We did learn one very interesting thing about clustering during this process. We have a testing environment that is identical to the production environment. The standard rollout process is to build the machine in the test environment and then move it into production. We discovered that once a cluster is built in one domain it can't be moved to another domain without reinstalling SQL Server. Apparently the installation process embeds domain specific security information at a very deep level. After we tried to trick SQL Server into actually moving domains we decided it was safest to just reinstall everything on the cluster.

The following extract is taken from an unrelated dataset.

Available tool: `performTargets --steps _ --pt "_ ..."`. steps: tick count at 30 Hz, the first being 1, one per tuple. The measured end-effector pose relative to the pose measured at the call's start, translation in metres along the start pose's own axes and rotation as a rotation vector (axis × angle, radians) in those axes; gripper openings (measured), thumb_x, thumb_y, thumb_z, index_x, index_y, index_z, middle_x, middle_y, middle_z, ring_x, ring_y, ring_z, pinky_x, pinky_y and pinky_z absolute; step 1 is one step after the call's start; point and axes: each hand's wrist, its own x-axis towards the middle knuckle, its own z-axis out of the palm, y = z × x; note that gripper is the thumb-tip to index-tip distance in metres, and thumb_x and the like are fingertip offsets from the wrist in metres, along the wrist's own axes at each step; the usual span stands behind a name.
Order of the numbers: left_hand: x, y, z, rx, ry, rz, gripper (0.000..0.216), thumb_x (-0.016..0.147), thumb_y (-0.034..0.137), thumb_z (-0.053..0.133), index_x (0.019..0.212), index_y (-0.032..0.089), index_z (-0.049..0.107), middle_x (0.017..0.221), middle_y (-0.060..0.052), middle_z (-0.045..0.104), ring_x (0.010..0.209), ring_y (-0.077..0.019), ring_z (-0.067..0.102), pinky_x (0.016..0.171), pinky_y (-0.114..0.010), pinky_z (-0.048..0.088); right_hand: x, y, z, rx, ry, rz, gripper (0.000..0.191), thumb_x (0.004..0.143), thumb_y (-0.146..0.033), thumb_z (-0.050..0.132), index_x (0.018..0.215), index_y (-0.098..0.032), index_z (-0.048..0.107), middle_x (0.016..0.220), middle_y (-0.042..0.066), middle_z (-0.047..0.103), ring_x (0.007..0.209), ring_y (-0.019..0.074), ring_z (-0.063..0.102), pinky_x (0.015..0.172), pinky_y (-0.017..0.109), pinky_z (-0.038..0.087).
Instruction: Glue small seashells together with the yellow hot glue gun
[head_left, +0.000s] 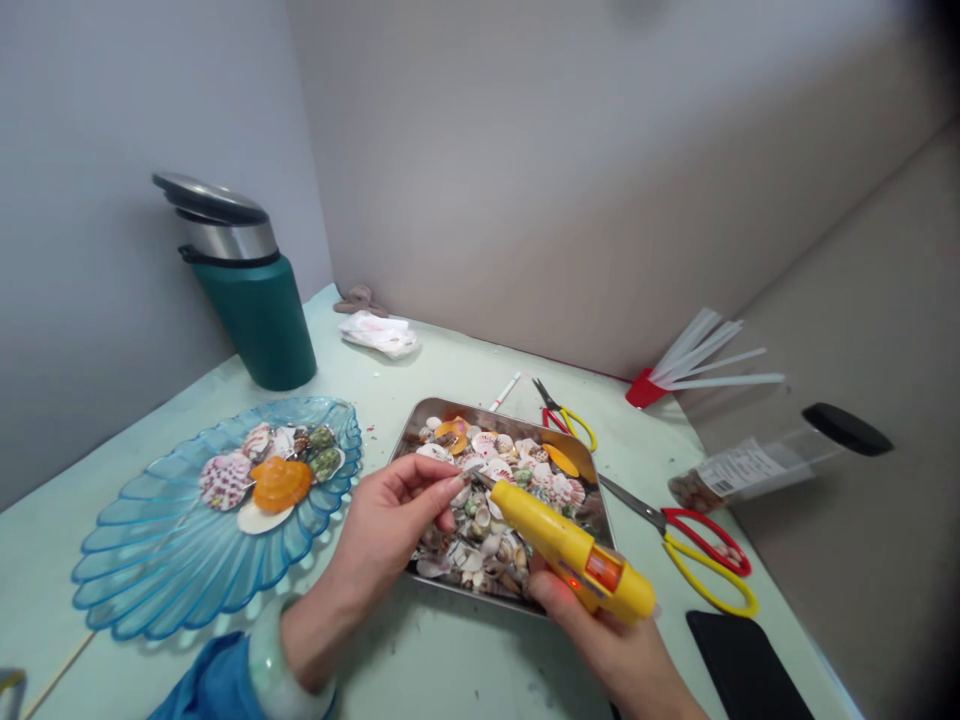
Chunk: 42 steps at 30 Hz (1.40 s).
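My right hand [592, 630] grips a yellow hot glue gun [551, 525] by its handle, and a small red light glows on its side. The gun's nozzle points left, at the fingertips of my left hand [397, 515]. Those fingers are pinched on something small and greyish by the nozzle, too small to make out. Both hands are over a metal tray [609, 515] full of mixed seashells [487, 550]. Left of the tray, a blue scalloped glass plate [172, 575] bears an orange shell [281, 485], a purple-speckled shell [225, 480] and several smaller shells.
A green bottle [262, 320] stands behind the plate. To the right are large scissors [705, 545], small scissors [562, 415], a clear jar with a black lid [780, 465], a red cup [645, 388] of glue sticks and a black flat object [742, 660]. A white packet [379, 333] lies by the wall.
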Motion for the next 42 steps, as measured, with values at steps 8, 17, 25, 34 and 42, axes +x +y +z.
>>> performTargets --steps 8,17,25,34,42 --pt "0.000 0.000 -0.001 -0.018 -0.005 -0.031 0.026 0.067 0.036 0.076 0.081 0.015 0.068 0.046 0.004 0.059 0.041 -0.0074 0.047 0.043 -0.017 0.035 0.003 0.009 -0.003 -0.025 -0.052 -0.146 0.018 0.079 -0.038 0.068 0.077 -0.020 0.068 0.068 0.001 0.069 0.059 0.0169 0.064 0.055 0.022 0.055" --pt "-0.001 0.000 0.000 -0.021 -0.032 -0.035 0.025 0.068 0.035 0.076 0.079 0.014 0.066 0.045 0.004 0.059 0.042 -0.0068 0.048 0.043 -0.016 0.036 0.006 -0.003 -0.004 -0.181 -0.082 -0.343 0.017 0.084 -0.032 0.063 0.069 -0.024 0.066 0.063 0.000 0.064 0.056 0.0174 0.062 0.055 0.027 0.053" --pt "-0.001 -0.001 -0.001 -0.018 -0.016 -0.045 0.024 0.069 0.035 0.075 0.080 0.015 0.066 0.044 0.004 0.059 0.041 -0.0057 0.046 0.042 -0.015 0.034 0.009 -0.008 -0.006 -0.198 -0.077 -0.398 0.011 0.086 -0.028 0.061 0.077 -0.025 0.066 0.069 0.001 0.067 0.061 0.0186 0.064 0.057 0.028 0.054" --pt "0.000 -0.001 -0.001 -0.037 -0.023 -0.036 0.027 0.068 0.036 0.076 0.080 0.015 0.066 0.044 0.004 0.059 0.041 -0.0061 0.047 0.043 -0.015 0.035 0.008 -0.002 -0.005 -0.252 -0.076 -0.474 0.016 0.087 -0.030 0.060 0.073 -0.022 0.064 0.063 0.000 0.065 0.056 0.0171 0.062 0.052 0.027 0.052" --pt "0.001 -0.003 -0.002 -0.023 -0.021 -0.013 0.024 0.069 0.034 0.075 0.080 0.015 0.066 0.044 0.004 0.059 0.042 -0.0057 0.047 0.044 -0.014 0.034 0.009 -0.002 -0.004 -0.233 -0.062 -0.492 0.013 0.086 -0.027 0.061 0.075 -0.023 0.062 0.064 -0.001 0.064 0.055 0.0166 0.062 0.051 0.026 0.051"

We decided to use replication to create two near real-time reporting servers. I haven't used replication in a long, long time and it has greatly improved since I worked with it last. We replicated every table in a 20GB database without any problem. We had a dedicated box for a distribution server and did continuous transactional replication. During our load testing we were able to test the reporting servers just handling the replication load. I was very impressed. Just processing replicated transactions put a very light load on the reporting servers. Since they were much less powerful than our main server and we were very happy to see such a light load. We also saw a very light load on our distribution server. We experience a three to five second latency for transactions to move from the transaction server to the report servers. This result was without any tuning of replication at all and was good enough for our reporting.
We chose to initialize replication with a backup rather than generating a snapshot through SQL Server. We already had backups lying around and we didn't want the extra load on the server from generating snapshots. SSMS doesn't support initializing a snapshot from a backup. This meant we had to script out most of our replication tasks rather than using the GUI. That's a good practice anyway but it pushed us toward it much quicker.
One of our goals was to find the top end performance of the new server. One of the interesting aspects of this application was the way transactions arrive at the server. In most of the systems I'd worked with previously users submit transactions and wait for the results. If the server slows down the user can't submit any more transactions until they get their results. In this case the transactions just keep coming. If the server ever gets behind it's difficult to catch up. The test harness was written to send transactions at a continuous rate regardless of how quickly SQL Server responds. We got up to 1200 stored procedures per second but found that our client applications were breaking at that point. The CPU was around 35%, page life expectancy was over 1000 and our disk I/O's weren't near the limit of the SAN at all so we still had plenty of headroom.
Overall I was very happy with the upgrade. Part of initializing replication involved configuring it, backing up the database and then restoring the backup on the reporting servers. The main transaction server was ready to go pretty quickly. Even with fast disks and networks setting up replication took a little longer. All in all it made for a long night. The client did provide us with every type of caffeinated drink I'd ever seen and quite a few I'd never even heard of before. I also want to say Thanks to Geoff Hiten for help with SANs and Hilary Cotter for help with replication.